• **What to do**
Take the data from its first line. Print each line exactly until the line containing "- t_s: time" has been printed too.

(Information shown Opens)

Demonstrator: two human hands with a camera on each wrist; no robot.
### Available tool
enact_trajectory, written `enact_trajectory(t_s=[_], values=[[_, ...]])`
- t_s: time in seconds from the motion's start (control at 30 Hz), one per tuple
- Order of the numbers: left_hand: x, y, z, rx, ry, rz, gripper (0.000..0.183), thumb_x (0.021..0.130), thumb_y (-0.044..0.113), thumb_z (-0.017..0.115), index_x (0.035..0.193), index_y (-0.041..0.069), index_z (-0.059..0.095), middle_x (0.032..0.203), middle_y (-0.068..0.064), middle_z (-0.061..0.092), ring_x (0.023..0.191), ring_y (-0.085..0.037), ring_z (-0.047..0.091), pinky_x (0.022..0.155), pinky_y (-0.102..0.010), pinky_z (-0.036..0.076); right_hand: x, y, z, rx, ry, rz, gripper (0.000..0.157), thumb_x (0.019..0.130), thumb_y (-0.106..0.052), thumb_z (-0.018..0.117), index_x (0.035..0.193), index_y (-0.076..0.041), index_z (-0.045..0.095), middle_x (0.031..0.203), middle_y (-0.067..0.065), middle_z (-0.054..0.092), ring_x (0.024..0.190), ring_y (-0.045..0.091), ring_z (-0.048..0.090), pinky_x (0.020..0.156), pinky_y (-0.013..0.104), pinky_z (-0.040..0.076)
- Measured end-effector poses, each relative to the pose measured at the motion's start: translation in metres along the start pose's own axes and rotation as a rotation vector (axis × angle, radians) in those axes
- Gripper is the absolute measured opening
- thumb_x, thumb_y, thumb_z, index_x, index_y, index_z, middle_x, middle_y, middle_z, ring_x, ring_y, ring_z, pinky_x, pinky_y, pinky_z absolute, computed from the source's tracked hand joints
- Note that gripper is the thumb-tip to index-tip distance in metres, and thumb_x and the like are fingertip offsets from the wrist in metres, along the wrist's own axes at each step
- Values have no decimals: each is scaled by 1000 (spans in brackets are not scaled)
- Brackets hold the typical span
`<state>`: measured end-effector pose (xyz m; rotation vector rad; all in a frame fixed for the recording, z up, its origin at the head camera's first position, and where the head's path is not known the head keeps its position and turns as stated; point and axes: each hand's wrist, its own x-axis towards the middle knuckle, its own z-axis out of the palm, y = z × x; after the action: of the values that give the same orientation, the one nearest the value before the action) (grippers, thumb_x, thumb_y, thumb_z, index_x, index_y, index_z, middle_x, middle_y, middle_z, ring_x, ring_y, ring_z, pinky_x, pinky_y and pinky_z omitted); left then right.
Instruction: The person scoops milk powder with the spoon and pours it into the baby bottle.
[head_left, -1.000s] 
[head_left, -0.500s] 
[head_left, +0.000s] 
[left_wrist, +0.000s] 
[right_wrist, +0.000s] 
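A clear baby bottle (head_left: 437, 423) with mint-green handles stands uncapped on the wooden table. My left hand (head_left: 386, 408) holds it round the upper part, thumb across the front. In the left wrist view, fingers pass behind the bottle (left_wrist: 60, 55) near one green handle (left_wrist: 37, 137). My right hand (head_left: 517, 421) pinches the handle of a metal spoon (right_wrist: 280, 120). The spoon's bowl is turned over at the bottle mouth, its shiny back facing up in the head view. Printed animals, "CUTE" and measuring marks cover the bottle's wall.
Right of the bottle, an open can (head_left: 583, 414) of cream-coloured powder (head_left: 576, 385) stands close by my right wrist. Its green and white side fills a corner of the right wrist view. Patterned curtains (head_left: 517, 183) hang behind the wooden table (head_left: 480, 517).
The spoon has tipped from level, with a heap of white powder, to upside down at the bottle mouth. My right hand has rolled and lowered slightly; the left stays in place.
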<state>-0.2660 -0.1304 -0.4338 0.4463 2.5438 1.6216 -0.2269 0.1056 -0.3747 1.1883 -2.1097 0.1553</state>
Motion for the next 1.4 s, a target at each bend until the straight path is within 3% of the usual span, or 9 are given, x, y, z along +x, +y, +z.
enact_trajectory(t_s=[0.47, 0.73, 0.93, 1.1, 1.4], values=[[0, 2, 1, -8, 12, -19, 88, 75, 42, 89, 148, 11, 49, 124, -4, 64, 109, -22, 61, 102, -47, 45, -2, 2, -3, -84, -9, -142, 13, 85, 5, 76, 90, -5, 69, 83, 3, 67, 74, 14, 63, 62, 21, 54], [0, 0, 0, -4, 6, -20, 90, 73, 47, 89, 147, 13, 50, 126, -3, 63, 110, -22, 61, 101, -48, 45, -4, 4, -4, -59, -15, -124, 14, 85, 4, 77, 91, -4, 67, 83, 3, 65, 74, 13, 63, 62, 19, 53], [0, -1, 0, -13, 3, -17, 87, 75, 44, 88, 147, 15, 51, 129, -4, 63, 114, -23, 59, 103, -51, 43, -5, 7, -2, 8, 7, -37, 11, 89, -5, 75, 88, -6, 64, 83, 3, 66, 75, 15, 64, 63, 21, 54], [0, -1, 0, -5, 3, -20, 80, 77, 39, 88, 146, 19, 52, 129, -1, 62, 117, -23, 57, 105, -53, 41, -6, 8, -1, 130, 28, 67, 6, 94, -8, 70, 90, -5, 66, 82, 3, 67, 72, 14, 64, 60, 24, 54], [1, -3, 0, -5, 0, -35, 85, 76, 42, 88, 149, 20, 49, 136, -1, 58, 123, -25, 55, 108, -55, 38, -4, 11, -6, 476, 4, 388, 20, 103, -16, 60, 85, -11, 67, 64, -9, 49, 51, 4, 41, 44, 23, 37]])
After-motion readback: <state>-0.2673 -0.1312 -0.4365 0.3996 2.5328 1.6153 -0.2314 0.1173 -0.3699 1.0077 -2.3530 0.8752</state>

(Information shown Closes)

• **Solution for this problem**
Demonstrator: two human hands with a camera on each wrist; no robot.
### Available tool
enact_trajectory, written `enact_trajectory(t_s=[_], values=[[_, ...]])`
- t_s: time in seconds from the motion's start (control at 30 Hz), one per tuple

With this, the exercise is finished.